PROBLEM REQUIREMENTS | Output only the lines of the entries that follow, starting at the one with "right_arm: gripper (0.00" and running down to the one with "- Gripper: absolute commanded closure", both included and unchanged.

────────────────

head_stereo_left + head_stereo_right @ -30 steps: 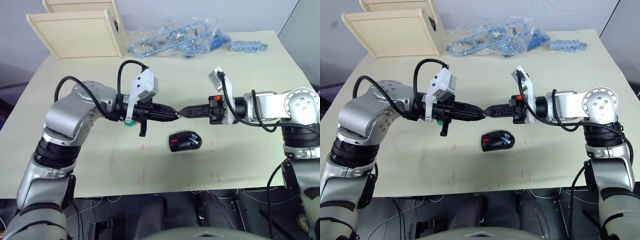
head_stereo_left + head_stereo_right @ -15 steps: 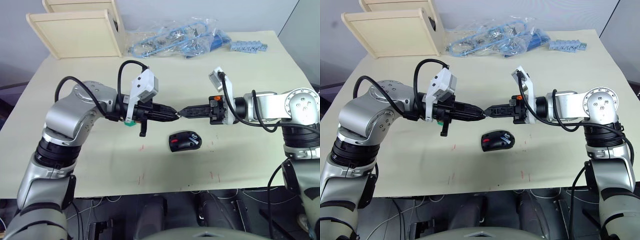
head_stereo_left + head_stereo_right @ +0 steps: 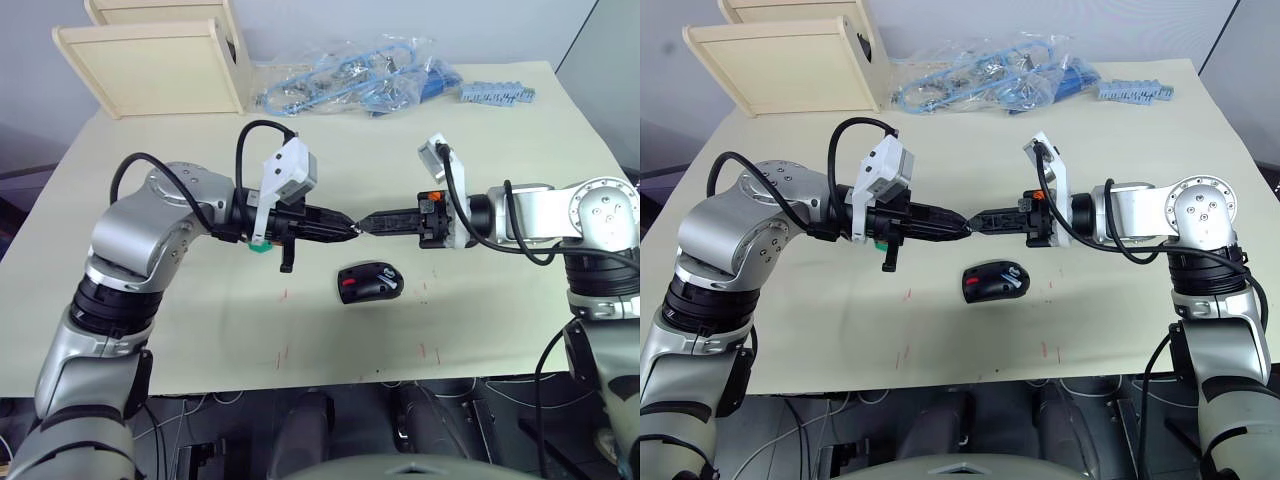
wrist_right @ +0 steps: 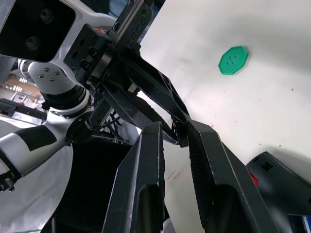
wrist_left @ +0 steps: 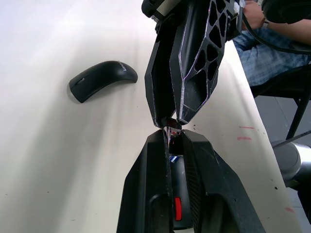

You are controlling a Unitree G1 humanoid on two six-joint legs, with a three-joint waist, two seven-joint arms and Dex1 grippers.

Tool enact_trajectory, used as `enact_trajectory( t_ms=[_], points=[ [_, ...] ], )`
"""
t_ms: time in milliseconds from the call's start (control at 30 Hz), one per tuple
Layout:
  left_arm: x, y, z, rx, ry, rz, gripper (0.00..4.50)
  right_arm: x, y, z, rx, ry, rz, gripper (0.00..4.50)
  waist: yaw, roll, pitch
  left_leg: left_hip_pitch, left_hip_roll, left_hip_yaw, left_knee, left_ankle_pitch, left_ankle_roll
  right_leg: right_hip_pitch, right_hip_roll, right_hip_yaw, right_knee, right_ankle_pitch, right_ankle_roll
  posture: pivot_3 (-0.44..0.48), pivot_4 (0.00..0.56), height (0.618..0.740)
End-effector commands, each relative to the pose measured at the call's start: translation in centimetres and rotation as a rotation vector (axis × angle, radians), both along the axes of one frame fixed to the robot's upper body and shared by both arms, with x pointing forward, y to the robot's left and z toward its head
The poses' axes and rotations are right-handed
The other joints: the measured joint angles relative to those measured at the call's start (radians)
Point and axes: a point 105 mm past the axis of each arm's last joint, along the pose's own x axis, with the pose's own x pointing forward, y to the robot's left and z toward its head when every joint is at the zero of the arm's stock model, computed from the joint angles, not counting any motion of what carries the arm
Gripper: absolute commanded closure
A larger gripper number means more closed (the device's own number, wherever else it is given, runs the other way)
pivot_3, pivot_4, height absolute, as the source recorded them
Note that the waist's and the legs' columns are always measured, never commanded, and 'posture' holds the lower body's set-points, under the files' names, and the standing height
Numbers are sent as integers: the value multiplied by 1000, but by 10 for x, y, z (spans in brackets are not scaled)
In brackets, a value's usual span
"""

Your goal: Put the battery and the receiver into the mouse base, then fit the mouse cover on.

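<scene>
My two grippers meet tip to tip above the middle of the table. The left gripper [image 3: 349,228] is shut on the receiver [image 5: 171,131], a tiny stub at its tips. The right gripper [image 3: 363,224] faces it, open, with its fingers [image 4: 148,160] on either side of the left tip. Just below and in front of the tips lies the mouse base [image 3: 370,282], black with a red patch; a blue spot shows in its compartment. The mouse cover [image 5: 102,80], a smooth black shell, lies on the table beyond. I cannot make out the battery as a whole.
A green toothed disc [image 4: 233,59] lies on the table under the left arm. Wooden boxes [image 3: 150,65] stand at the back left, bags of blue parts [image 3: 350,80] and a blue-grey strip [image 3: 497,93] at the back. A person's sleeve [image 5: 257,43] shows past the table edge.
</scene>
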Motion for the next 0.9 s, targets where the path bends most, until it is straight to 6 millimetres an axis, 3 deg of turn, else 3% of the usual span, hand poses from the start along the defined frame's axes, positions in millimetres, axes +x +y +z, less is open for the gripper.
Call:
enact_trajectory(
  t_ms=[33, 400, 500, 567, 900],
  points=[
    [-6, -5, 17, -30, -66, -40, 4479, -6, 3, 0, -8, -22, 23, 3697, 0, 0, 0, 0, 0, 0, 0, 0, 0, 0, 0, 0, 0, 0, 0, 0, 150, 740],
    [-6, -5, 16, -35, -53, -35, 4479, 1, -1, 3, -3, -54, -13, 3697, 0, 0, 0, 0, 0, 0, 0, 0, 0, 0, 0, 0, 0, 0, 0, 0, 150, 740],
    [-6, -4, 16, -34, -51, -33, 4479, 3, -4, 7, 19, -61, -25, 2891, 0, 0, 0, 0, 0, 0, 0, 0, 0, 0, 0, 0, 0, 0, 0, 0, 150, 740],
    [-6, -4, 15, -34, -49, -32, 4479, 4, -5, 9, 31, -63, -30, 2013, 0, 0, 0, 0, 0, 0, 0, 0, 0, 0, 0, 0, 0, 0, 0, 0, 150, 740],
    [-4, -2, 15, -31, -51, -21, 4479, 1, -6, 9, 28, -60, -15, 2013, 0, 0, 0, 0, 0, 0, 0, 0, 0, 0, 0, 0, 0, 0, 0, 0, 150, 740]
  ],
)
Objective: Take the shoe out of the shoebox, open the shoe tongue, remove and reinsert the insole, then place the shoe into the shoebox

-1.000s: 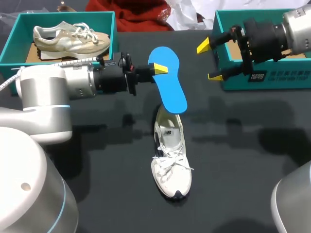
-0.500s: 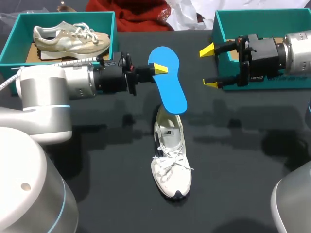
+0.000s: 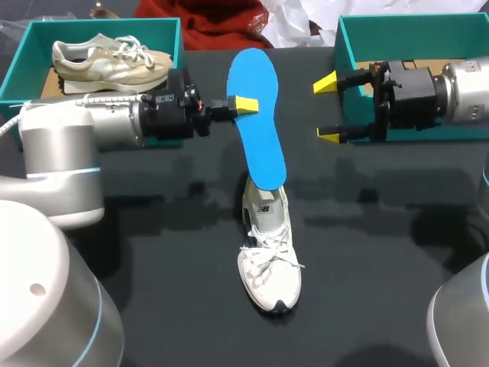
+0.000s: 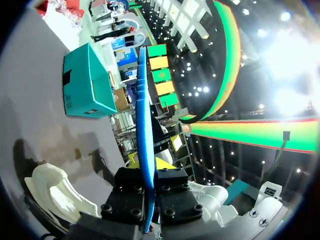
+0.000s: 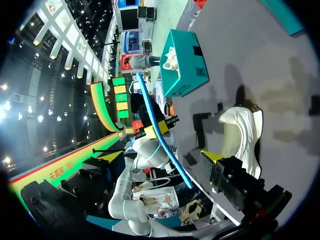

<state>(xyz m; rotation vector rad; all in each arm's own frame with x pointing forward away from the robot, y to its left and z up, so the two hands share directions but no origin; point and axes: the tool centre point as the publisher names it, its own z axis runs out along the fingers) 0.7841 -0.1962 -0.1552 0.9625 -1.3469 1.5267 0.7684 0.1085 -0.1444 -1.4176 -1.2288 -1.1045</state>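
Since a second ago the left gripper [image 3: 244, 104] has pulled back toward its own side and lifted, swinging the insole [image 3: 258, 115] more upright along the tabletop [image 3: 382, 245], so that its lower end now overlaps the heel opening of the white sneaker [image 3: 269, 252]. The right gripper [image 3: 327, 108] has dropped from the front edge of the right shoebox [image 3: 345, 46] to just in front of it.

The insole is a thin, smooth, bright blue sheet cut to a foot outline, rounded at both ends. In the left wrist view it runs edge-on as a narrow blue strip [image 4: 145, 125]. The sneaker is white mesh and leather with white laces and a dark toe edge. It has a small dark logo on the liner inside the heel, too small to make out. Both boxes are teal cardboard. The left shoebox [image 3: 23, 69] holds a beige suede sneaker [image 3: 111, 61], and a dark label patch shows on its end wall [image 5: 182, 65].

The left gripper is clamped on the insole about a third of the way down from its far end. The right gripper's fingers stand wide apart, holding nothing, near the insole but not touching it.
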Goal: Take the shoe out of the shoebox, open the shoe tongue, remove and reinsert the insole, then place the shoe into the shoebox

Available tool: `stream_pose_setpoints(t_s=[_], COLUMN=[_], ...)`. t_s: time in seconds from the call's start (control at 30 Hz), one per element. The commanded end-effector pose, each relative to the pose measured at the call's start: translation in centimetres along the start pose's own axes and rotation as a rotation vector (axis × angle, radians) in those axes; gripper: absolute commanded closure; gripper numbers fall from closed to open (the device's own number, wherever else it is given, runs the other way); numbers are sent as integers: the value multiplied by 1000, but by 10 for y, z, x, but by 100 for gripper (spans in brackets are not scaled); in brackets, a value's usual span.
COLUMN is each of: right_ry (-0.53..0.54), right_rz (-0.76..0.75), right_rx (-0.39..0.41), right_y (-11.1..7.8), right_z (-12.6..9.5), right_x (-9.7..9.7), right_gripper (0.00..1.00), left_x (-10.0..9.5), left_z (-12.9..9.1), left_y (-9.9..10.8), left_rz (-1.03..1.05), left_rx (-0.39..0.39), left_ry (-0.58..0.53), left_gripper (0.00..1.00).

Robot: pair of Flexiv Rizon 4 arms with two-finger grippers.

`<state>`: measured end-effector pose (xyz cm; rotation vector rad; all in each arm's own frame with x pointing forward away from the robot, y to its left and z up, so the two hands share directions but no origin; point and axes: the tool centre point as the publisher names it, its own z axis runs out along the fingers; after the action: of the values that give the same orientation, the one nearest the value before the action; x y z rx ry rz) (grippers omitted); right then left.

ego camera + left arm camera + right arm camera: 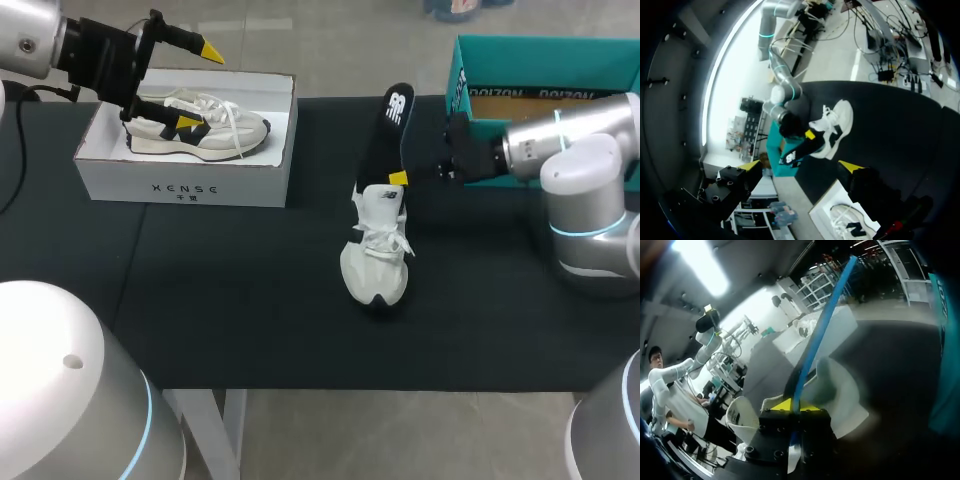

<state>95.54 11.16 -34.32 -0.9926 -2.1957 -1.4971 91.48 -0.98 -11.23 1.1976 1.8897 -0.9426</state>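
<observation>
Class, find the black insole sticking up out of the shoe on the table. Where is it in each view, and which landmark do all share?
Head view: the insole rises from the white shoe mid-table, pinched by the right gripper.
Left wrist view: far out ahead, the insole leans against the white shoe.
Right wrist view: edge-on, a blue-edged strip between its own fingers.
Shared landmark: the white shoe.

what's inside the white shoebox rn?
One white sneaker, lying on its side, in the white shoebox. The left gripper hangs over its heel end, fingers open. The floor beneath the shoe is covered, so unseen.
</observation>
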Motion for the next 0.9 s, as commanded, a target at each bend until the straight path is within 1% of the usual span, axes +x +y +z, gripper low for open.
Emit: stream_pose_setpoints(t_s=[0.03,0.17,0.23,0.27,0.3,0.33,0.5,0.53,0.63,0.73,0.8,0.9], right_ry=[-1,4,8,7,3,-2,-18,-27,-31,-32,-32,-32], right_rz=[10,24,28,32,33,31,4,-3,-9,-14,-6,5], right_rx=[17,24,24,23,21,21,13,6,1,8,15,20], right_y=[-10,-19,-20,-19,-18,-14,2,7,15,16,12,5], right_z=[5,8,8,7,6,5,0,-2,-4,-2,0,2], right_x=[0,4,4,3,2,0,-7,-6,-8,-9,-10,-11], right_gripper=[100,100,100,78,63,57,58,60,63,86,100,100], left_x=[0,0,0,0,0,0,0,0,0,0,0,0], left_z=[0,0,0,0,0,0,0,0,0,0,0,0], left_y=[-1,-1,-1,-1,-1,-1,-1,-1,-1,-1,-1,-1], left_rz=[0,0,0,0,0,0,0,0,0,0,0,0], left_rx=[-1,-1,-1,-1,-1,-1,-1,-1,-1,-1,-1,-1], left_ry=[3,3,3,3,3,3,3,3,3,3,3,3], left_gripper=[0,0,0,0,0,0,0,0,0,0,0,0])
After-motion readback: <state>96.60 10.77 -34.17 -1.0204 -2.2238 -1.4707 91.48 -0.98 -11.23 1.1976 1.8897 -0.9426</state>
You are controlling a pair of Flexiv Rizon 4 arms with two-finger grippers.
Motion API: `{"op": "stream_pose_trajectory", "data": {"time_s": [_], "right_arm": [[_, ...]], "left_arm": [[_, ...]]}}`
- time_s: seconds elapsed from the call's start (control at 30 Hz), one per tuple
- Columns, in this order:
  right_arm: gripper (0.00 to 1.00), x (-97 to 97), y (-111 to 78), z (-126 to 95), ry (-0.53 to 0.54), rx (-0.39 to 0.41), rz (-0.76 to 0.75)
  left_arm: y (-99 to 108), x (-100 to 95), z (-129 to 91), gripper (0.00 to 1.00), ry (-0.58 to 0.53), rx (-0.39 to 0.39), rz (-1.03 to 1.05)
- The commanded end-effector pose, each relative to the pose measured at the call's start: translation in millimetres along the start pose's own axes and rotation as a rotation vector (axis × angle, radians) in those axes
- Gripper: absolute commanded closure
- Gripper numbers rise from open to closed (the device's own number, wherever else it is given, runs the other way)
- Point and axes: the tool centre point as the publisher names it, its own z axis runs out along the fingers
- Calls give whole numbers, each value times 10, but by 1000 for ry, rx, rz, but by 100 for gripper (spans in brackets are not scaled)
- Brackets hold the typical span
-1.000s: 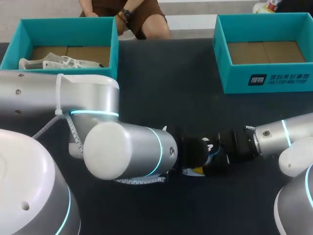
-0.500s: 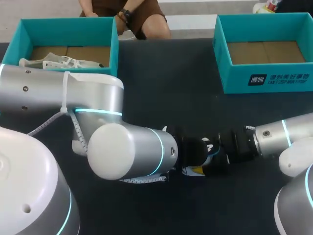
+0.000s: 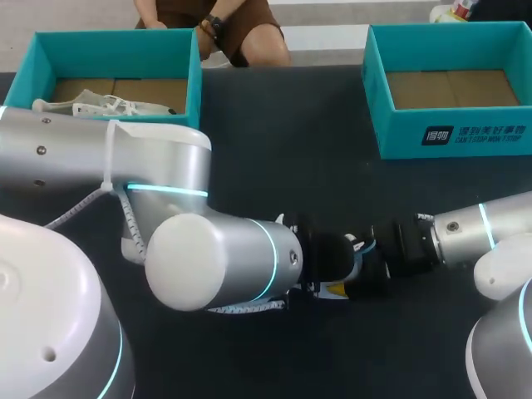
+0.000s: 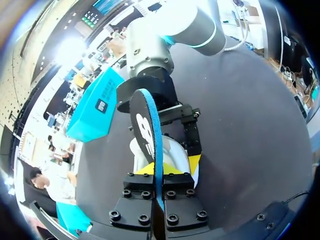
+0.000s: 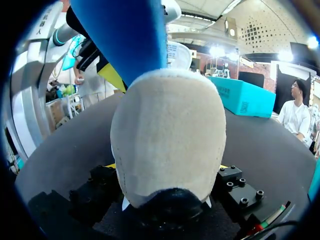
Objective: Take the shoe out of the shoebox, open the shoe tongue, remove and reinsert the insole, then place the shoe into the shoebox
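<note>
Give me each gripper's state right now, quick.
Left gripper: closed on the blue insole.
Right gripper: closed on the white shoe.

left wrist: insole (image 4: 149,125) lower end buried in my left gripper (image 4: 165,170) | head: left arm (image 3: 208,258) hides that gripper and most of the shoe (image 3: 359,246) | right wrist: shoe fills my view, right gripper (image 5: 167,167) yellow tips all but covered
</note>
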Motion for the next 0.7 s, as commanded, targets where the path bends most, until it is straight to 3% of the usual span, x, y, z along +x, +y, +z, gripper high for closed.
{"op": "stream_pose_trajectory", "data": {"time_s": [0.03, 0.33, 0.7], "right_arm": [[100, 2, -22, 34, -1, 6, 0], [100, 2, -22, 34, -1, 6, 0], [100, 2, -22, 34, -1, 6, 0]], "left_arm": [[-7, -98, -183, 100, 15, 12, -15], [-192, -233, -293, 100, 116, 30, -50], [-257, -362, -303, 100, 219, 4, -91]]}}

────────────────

ANSWER TO THIS TASK |
  right_arm: gripper (0.00 to 1.00), x (-97 to 97), y (-111 to 78), z (-126 to 95), ry (-0.53 to 0.54), rx (-0.39 to 0.41), rz (-0.76 to 0.75)
  left_arm: y (-99 to 108), x (-100 to 95), z (-129 to 91), gripper (0.00 to 1.00), ry (-0.58 to 0.53), rx (-0.39 to 0.39), rz (-1.03 to 1.05)
- The commanded end-effector pose, each relative to the pose measured at the call's start: translation in millimetres along the start pose's own axes and rotation as a rotation vector (axis × angle, radians) in those axes
- Gripper: absolute commanded closure

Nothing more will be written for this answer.